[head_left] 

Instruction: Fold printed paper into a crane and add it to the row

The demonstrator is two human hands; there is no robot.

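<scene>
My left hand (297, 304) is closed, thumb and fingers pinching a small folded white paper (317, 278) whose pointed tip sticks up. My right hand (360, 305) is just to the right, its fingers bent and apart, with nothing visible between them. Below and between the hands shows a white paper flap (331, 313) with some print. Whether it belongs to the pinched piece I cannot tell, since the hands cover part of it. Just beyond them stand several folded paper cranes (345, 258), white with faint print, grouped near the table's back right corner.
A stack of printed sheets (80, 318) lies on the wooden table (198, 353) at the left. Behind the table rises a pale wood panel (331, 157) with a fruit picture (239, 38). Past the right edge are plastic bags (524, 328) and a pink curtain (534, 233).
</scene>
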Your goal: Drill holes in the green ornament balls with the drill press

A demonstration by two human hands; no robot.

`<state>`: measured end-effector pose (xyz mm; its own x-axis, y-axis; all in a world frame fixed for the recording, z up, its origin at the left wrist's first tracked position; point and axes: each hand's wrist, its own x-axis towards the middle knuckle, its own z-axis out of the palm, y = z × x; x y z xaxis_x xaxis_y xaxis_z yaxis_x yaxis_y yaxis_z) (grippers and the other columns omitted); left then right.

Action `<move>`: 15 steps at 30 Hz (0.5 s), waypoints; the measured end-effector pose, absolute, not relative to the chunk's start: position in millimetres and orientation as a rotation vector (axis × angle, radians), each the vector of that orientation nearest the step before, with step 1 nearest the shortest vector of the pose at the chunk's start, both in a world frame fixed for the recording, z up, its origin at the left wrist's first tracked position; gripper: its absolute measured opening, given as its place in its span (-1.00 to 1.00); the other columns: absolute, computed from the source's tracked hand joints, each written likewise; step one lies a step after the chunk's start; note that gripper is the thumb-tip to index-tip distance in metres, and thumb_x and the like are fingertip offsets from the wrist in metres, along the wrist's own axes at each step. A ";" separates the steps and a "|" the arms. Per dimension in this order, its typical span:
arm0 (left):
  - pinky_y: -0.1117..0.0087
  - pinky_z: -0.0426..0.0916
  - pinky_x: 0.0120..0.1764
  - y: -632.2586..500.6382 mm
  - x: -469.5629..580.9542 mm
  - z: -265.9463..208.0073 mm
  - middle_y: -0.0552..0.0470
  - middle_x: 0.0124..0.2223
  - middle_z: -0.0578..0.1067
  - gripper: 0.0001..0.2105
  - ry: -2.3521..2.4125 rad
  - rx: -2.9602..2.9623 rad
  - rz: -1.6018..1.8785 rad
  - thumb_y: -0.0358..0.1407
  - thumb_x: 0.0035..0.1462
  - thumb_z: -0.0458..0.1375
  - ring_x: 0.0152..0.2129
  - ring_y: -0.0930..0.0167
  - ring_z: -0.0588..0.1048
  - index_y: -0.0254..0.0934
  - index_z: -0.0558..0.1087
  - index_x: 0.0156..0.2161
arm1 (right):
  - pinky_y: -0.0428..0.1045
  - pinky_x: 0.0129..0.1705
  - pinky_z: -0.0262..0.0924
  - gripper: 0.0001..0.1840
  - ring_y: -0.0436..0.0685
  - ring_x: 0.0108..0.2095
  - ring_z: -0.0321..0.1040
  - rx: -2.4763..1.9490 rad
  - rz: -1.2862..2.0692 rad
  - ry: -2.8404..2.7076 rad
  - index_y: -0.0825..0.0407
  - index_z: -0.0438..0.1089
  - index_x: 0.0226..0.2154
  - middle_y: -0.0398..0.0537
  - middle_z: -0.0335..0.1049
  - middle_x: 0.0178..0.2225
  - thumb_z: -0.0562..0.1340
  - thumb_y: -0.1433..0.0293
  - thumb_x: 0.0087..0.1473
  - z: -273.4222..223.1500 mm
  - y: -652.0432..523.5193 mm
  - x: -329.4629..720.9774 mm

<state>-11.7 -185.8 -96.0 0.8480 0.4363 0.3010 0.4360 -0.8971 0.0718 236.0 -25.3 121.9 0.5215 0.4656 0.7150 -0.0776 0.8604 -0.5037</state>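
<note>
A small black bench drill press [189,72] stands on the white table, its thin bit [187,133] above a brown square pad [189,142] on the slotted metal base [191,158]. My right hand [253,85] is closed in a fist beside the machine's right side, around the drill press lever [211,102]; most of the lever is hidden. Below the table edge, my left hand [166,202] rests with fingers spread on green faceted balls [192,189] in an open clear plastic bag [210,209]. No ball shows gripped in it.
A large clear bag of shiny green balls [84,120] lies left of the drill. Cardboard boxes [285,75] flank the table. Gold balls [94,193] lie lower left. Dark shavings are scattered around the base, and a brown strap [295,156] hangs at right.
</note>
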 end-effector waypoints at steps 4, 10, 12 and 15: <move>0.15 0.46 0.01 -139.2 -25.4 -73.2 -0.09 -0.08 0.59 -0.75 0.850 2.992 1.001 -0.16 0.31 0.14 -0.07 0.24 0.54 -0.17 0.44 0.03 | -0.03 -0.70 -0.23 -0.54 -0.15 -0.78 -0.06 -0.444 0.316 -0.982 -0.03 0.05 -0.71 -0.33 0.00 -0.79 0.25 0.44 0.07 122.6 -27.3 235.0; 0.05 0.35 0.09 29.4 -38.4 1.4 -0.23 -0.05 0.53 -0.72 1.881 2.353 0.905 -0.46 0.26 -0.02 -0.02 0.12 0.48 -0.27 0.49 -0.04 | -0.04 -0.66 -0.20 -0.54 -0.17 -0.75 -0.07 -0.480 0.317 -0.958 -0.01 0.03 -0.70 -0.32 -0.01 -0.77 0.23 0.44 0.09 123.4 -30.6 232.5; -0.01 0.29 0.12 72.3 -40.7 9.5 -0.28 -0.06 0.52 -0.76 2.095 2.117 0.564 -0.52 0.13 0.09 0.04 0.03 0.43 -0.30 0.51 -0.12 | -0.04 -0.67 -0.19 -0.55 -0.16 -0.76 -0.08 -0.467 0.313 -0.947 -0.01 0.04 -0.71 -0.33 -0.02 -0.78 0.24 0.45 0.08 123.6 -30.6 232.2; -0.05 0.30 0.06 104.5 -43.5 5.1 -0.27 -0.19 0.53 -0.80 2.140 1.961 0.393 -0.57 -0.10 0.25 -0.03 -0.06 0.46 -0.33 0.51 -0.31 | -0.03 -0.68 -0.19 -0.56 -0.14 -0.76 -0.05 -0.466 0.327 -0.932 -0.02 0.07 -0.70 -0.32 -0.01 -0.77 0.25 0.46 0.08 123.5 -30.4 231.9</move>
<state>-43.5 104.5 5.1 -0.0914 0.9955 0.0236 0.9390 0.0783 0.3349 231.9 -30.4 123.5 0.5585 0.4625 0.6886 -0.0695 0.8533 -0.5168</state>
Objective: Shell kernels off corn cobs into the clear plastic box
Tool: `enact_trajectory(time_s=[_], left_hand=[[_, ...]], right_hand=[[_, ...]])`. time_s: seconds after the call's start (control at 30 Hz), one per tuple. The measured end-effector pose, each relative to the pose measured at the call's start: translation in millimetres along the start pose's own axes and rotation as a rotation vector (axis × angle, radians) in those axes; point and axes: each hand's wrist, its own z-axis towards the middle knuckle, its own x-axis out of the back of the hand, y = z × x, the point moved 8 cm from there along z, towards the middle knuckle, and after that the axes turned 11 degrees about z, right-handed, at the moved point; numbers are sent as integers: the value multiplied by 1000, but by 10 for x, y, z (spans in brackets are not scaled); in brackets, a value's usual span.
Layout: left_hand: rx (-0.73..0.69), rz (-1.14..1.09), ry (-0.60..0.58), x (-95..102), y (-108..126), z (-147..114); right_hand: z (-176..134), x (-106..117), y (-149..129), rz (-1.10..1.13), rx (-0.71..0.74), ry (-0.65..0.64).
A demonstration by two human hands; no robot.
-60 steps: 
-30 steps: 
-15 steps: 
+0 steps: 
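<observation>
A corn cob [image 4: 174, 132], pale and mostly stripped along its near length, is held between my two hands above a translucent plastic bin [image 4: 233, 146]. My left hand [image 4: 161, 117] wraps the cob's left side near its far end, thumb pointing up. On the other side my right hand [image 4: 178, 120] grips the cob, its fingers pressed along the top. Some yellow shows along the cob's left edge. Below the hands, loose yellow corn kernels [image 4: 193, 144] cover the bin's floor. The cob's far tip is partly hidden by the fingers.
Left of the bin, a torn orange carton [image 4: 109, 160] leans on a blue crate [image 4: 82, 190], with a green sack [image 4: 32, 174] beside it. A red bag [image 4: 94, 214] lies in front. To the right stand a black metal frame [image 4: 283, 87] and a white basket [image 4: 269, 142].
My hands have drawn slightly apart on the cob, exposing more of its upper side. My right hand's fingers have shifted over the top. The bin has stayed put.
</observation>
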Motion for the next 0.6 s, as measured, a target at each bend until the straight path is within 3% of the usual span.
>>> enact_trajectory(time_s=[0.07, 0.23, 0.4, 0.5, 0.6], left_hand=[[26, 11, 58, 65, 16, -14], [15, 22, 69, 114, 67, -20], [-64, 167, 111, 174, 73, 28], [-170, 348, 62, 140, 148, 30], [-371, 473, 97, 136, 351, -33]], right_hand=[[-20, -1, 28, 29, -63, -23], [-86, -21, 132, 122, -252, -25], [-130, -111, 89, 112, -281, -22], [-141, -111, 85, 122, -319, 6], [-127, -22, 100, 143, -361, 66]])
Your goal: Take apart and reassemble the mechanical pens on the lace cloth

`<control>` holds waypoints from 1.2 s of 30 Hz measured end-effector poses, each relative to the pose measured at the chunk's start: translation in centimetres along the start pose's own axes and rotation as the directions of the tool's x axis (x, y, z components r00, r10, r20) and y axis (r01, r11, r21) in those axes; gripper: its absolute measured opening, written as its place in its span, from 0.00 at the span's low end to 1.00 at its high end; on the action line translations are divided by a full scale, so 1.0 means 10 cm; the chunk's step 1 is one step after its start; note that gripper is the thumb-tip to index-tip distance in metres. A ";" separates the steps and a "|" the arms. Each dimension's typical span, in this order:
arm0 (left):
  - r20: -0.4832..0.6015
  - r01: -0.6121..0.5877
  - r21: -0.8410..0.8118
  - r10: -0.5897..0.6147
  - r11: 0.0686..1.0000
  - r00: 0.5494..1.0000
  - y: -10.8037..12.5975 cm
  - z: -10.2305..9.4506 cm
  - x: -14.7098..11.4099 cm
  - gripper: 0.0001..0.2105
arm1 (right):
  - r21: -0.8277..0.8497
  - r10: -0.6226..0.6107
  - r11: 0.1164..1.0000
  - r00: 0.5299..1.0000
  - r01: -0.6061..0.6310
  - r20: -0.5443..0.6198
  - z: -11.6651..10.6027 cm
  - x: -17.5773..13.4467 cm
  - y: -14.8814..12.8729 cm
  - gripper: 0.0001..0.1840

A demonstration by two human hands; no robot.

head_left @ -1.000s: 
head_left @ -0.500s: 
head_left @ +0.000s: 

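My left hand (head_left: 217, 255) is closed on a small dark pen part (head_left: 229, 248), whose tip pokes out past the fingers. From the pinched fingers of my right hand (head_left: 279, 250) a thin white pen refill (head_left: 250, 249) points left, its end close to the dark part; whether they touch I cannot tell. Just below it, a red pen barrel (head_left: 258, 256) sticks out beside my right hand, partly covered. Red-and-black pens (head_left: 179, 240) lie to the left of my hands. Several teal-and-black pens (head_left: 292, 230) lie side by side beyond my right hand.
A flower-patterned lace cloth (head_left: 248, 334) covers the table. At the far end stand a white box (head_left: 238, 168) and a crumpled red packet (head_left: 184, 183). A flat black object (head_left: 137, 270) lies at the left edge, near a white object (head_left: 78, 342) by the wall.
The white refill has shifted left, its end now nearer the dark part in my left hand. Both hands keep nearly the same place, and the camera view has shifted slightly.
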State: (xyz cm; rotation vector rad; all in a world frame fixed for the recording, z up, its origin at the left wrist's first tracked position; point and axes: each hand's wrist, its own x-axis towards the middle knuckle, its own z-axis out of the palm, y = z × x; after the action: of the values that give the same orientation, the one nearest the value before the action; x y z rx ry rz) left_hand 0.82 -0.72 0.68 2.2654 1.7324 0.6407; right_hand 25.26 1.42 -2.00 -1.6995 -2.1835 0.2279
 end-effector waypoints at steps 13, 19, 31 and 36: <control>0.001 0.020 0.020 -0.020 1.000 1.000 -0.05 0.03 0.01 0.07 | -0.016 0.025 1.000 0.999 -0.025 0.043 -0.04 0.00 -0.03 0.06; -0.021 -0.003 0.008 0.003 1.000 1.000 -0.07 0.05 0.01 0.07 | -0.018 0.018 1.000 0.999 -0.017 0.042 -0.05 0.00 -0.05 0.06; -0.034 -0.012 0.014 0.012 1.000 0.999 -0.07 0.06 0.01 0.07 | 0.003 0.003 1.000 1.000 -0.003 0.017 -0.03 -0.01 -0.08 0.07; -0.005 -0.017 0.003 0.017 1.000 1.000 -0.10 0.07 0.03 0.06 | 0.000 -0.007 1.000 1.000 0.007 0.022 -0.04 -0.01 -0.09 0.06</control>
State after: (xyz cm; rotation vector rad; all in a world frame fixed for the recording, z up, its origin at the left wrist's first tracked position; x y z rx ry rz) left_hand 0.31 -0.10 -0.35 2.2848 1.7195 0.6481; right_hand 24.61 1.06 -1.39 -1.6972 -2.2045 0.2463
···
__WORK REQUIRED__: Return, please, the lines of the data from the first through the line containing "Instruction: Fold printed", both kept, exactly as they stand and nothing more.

__RESPONSE AREA__:
[head_left] 

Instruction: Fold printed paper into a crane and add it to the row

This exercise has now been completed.